Uncertain usage/scope of a possibly standard timezone name 'MEZ-1MSZ'

Martin Jerabek martin.jerabek at isis-papyrus.com
Tue Oct 21 07:41:19 UTC 2008


On 20.10.2008 20:53, Andy Lipscomb wrote:
> That said, abbreviations of the form MEZ-1MSZ-2 or CET-1CEST you provide would refer to a time zone that never really existed--one that had used UTC/GMT plus one hour, or plus two in periods governed by current EU summer-time rules, back to the beginning of time (pun intended).
The offset in a POSIX TZ value (-1) indicates the number of hours which 
must be added to the local time to arrive at UTC. See

http://www.opengroup.org/onlinepubs/000095399/basedefs/xbd_chap08.html

Since Central European time is one (standard time) or two (daylight 
saving time) hours ahead of UTC, subtracting 1 or 2 hours is correct, so 
CET-1CEST is a correct POSIX description of the Central European time 
zone. One could also write CET-1CEST-2 but the additional one hour 
offset for daylight saving time is the default value and can be omitted.

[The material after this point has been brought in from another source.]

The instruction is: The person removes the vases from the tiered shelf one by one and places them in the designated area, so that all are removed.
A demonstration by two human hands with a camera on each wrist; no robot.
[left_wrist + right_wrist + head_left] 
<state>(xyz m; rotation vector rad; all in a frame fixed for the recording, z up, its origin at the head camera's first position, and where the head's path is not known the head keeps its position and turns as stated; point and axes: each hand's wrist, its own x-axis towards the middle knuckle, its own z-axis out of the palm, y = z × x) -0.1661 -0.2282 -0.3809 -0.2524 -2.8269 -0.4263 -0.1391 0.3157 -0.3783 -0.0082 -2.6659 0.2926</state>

Being from Europe/Vienna myself, I can confirm that I know MESZ 
("Mitteleuropäische Sommerzeit", Central European Summer Time) but not 
MSZ. The German Wikipedia article on Summer Time 
(http://de.wikipedia.org/wiki/Sommerzeit) gives MEZ ("Mitteleuropäische 
Zeit", Central European Time) as the official abbreviation for standard 
time and the following abbreviations for daylight saving time:
- MESZ: Mitteleuropäische Sommerzeit
- CEST: Central European Summer Time
- CETDST: Central European Time/Daylight Saving Time

So in a nutshell I would conclude that MSZ is obviously a contraction of 
MESZ intended to mean Central European Summer Time. It is not official, 
and not prevalent at least in my region but maybe someone from Germany 
can offer more on their perspective.